**Work required**
Copy out the entries below precisely; nothing is to be omitted.

(Records from a data collection)
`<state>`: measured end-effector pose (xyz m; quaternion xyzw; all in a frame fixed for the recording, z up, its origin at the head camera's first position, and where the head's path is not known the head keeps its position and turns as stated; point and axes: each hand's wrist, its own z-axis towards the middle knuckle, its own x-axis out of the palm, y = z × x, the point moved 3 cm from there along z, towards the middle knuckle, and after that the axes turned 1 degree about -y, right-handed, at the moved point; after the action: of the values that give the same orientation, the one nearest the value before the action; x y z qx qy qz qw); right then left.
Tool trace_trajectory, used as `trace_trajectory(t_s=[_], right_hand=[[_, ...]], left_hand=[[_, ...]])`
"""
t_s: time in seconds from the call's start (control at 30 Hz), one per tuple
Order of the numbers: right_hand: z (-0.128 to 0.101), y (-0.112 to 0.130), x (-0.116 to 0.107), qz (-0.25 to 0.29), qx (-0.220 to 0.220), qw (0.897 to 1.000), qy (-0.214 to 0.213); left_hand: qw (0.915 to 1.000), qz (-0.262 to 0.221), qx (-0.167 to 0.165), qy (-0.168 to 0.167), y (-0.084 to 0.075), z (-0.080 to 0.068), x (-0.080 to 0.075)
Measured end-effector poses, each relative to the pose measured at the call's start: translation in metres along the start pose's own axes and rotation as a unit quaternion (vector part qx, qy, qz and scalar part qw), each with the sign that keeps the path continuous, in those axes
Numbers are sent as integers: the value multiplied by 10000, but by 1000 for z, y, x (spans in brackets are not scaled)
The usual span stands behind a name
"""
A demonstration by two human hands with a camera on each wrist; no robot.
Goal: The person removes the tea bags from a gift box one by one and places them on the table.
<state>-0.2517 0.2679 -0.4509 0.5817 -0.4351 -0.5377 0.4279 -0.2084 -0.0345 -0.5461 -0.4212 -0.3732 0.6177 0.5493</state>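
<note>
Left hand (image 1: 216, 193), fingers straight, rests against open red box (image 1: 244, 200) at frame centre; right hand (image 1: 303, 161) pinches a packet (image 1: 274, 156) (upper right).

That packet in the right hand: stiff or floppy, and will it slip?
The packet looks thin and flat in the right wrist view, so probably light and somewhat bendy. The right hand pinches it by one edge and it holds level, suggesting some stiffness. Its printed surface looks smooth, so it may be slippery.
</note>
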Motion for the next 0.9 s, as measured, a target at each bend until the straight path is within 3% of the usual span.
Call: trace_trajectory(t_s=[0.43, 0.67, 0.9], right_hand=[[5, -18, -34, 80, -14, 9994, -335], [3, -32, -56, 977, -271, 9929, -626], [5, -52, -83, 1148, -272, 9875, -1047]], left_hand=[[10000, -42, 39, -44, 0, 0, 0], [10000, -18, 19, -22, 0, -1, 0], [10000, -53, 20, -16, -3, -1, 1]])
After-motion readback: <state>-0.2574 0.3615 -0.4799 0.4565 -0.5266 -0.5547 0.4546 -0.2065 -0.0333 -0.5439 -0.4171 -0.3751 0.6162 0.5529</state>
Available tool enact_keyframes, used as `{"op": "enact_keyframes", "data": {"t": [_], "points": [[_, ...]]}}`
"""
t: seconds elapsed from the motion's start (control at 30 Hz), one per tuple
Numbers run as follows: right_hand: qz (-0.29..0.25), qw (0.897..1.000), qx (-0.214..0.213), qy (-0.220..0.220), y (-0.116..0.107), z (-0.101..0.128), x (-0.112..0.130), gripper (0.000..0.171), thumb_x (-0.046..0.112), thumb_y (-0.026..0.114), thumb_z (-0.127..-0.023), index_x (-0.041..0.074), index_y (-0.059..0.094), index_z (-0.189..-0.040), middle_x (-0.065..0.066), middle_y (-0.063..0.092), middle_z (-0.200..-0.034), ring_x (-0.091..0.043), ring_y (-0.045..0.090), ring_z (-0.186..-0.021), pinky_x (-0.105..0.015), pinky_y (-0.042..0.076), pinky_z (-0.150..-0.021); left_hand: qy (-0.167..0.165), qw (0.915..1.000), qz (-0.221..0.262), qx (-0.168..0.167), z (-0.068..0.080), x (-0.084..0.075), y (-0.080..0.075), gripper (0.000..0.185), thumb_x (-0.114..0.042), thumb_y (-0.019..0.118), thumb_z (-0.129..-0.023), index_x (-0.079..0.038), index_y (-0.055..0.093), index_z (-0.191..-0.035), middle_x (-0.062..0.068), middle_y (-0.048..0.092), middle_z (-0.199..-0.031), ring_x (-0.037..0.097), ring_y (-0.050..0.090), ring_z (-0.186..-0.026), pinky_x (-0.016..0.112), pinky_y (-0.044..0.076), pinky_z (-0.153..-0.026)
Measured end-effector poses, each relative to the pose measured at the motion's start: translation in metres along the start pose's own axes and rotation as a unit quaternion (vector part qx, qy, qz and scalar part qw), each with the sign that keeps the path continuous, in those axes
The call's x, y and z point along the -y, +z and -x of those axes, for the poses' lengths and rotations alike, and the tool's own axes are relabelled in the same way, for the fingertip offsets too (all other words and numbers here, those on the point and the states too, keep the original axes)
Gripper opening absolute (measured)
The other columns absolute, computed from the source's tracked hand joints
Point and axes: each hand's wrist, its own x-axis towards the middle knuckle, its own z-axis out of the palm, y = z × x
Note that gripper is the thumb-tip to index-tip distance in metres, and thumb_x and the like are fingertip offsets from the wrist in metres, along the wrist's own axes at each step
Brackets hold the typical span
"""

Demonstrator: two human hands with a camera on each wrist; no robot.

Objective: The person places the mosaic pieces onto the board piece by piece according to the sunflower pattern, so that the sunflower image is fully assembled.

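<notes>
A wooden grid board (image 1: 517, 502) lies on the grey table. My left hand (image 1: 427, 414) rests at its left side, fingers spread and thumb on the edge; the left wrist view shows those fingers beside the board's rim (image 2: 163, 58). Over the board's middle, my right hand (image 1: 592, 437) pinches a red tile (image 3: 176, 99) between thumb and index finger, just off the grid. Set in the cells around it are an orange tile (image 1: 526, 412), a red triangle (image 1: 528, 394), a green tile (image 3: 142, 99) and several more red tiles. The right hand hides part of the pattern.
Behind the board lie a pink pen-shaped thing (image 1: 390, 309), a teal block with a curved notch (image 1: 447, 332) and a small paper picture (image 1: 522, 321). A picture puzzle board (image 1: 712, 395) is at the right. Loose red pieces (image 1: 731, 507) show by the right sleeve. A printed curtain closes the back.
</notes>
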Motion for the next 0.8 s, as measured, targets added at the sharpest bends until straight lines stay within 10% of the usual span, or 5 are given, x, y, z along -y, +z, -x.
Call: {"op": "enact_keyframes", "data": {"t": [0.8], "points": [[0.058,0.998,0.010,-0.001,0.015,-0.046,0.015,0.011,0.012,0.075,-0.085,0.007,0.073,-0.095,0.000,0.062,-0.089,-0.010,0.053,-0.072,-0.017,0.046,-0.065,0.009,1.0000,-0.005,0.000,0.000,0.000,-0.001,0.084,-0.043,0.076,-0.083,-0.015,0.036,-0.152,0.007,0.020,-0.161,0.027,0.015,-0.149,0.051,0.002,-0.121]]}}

**Reply**
`<state>`: measured end-effector pose (xyz m; quaternion xyzw; all in a frame fixed for the recording, z up, its origin at the head camera's first position, and where the head's path is not known the head keeps its position and turns as stated; point and axes: each hand's wrist, its own z-axis towards the middle knuckle, its own x-axis out of the palm, y = z × x, the point moved 3 cm from there along z, towards the middle knuckle, and after that the axes turned 1 degree about -y, right-handed, at the moved point; after the action: of the values that give the same orientation, the one nearest the value before the action; x y z qx qy qz qw); right then left.
Tool trace_trajectory, used as `trace_trajectory(t_s=[_], right_hand=[[_, ...]], left_hand=[[_, ...]])`
"""
t_s: time in seconds from the call's start (control at 30 Hz), one per tuple
Order of the numbers: right_hand: z (-0.128 to 0.101), y (-0.112 to 0.130), x (-0.116 to 0.107), qz (-0.25 to 0.29), qx (-0.220 to 0.220), qw (0.897 to 1.000), qy (-0.214 to 0.213); left_hand: qw (0.915 to 1.000), qz (-0.262 to 0.221), qx (-0.167 to 0.165), qy (-0.168 to 0.167), y (-0.084 to 0.075), z (-0.080 to 0.068), x (-0.080 to 0.075)
Measured end-effector poses, each relative to the pose measured at the call's start: translation in metres along the start pose's own axes and rotation as a unit quaternion (vector part qx, qy, qz and scalar part qw), each with the sign that keeps the path continuous, in those axes
Numbers are sent as integers: the value multiplied by 10000, but by 1000 for z, y, x (spans in brackets are not scaled)
The usual span stands behind a name
"""
A demonstration by two human hands with a camera on each wrist; no robot.
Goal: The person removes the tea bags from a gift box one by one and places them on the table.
<state>-0.2517 0.2679 -0.4509 0.5817 -0.4351 -0.5377 0.4279 -0.2084 -0.0345 -0.5461 -0.4212 -0.3732 0.6177 0.5493</state>
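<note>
Left hand (image 1: 216, 193), fingers straight, rests against open red box (image 1: 244, 200) at frame centre; right hand (image 1: 303, 161) pinches a packet (image 1: 274, 156) (upper right).

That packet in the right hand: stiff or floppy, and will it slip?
The packet looks thin and flat in the right wrist view, so probably light and somewhat bendy. The right hand pinches it by one edge and it holds level, suggesting some stiffness. Its printed surface looks smooth, so it may be slippery.
</note>
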Motion for the next 0.9 s, as measured, a target at each bend until the straight path is within 3% of the usual span.
Call: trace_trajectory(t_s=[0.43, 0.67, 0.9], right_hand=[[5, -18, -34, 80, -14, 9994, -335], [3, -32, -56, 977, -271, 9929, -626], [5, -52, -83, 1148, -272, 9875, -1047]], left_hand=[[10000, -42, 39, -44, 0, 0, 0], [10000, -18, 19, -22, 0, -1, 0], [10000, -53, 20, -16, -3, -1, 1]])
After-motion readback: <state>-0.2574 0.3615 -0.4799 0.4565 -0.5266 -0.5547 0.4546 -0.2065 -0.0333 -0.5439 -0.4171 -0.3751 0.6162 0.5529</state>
Available tool enact_keyframes, used as `{"op": "enact_keyframes", "data": {"t": [_], "points": [[_, ...]]}}`
"""
t: seconds elapsed from the motion's start (control at 30 Hz), one per tuple
Numbers run as follows: right_hand: qz (-0.29..0.25), qw (0.897..1.000), qx (-0.214..0.213), qy (-0.220..0.220), y (-0.116..0.107), z (-0.101..0.128), x (-0.112..0.130), gripper (0.000..0.171), thumb_x (-0.046..0.112), thumb_y (-0.026..0.114), thumb_z (-0.127..-0.023), index_x (-0.041..0.074), index_y (-0.059..0.094), index_z (-0.189..-0.040), middle_x (-0.065..0.066), middle_y (-0.063..0.092), middle_z (-0.200..-0.034), ring_x (-0.091..0.043), ring_y (-0.045..0.090), ring_z (-0.186..-0.021), pinky_x (-0.105..0.015), pinky_y (-0.042..0.076), pinky_z (-0.150..-0.021); left_hand: qy (-0.167..0.165), qw (0.915..1.000), qz (-0.221..0.262), qx (-0.168..0.167), z (-0.068..0.080), x (-0.084..0.075), y (-0.080..0.075), gripper (0.000..0.185), thumb_x (-0.114..0.042), thumb_y (-0.019..0.118), thumb_z (-0.129..-0.023), index_x (-0.079..0.038), index_y (-0.055..0.093), index_z (-0.191..-0.035), middle_x (-0.062..0.068), middle_y (-0.048..0.092), middle_z (-0.199..-0.031), ring_x (-0.037..0.097), ring_y (-0.050..0.090), ring_z (-0.186..-0.026), pinky_x (-0.016..0.112), pinky_y (-0.044..0.076), pinky_z (-0.153..-0.026)
Measured end-effector poses, each relative to the pose measured at the motion's start: translation in metres along the start pose's own axes and rotation as a unit quaternion (vector part qx, qy, qz and scalar part qw), each with the sign that keeps the path continuous, in those axes
The call's x, y and z point along the -y, +z and -x of those axes, for the poses' lengths and rotations alike, and the tool's own axes are relabelled in the same way, for the fingertip offsets too (all other words and numbers here, those on the point and the states too, keep the original axes)
Gripper opening absolute (measured)
The other columns absolute, computed from the source's tracked hand joints
Point and axes: each hand's wrist, its own x-axis towards the middle knuckle, its own z-axis out of the palm, y = z × x
Note that gripper is the thumb-tip to index-tip distance in metres, and thumb_x and the like are fingertip offsets from the wrist in metres, along the wrist's own axes at each step
Brackets hold the typical span
"""

Demonstrator: two human hands with a camera on each wrist; no robot.

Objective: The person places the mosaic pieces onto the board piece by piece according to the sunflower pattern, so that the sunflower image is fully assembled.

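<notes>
A wooden grid board (image 1: 517, 502) lies on the grey table. My left hand (image 1: 427, 414) rests at its left side, fingers spread and thumb on the edge; the left wrist view shows those fingers beside the board's rim (image 2: 163, 58). Over the board's middle, my right hand (image 1: 592, 437) pinches a red tile (image 3: 176, 99) between thumb and index finger, just off the grid. Set in the cells around it are an orange tile (image 1: 526, 412), a red triangle (image 1: 528, 394), a green tile (image 3: 142, 99) and several more red tiles. The right hand hides part of the pattern.
Behind the board lie a pink pen-shaped thing (image 1: 390, 309), a teal block with a curved notch (image 1: 447, 332) and a small paper picture (image 1: 522, 321). A picture puzzle board (image 1: 712, 395) is at the right. Loose red pieces (image 1: 731, 507) show by the right sleeve. A printed curtain closes the back.
</notes>
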Motion for the next 0.8 s, as measured, targets added at the sharpest bends until straight lines stay within 10% of the usual span, or 5 are given, x, y, z along -y, +z, -x.
Call: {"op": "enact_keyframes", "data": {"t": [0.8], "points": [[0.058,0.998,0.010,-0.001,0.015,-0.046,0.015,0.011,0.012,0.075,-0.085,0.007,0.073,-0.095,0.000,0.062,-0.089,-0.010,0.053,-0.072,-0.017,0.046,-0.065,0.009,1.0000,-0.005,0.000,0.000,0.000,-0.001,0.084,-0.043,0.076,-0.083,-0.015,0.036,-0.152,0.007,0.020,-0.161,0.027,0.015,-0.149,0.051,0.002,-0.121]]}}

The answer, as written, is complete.